Der Traum und die Verantwortlichkeit. — In Allem wollt ihr verantwortlich sein! Nur nicht für eure Träume! Welche elende Schwächlichkeit, welcher Mangel an folgerichtigem Mute! Nichts ist mehr euer Eigen, als eure Träume! Nichts mehr euer Werk! Stoff, Form, Dauer, Schauspieler, Zuschauer, — in diesen Komödien seid ihr Alles ihr selber!

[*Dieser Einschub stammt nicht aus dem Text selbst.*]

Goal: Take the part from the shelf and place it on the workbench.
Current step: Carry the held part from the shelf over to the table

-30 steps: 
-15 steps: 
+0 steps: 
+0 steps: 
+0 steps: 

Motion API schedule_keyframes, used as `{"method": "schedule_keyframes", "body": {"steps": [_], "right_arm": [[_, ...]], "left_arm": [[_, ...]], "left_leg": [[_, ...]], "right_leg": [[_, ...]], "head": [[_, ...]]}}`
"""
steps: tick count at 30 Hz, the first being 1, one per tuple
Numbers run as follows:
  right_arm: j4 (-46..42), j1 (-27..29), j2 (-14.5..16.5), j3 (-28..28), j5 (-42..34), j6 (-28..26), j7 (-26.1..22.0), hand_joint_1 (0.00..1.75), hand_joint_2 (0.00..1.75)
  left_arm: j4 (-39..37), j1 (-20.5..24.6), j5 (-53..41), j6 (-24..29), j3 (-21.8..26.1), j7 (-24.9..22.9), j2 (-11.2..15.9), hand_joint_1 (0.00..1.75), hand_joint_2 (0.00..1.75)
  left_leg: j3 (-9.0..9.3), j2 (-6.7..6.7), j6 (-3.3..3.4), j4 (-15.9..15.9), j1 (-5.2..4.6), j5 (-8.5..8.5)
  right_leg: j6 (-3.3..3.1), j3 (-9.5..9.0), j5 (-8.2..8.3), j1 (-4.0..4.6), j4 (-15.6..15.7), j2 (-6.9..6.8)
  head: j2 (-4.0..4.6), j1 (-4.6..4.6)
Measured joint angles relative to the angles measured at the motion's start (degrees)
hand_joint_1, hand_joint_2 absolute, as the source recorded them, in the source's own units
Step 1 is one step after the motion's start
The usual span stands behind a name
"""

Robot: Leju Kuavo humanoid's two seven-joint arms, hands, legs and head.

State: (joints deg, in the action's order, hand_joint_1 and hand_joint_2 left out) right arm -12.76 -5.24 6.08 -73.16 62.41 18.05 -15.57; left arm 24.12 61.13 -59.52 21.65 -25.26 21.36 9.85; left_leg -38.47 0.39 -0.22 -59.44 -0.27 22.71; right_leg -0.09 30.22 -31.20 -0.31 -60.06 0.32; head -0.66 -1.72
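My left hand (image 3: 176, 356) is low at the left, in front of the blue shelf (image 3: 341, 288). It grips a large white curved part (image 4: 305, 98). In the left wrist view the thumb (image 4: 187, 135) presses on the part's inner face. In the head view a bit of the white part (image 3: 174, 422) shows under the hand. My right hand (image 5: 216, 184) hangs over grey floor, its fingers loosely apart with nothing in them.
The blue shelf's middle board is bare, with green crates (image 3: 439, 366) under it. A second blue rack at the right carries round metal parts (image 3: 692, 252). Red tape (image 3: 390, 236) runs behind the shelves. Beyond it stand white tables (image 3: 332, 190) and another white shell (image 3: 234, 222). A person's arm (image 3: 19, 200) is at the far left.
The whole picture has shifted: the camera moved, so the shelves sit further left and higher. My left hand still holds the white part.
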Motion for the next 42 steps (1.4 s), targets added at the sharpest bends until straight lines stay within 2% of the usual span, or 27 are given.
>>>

Und hier gerade scheut und schämt ihr euch vor euch, und schon Oedipus, der weise Oedipus wusste sich Trost aus dem Gedanken zu schöpfen, dass wir Nichts für Das können, was wir träumen! Ich schließe daraus: dass die große Mehrzahl der Menschen sich abscheulicher Träume bewusst sein muss. Wäre es anders: wie sehr würde man seine nächtliche Dichterei für den Hochmut des Menschen ausgebeutet haben! — Muss ich hinzufügen, dass der weise Oedipus Recht hatte, dass wir wirklich nicht für unsere Träume, — aber ebenso wenig für unser Wachen verantwortlich sind, und dass die Lehre von der Freiheit des Willens im Stolz und Machtgefühl des Menschen ihren Vater und ihre Mutter hat? Ich sage dies vielleicht zu oft: aber wenigstens wird es dadurch noch nicht zum Irrtum.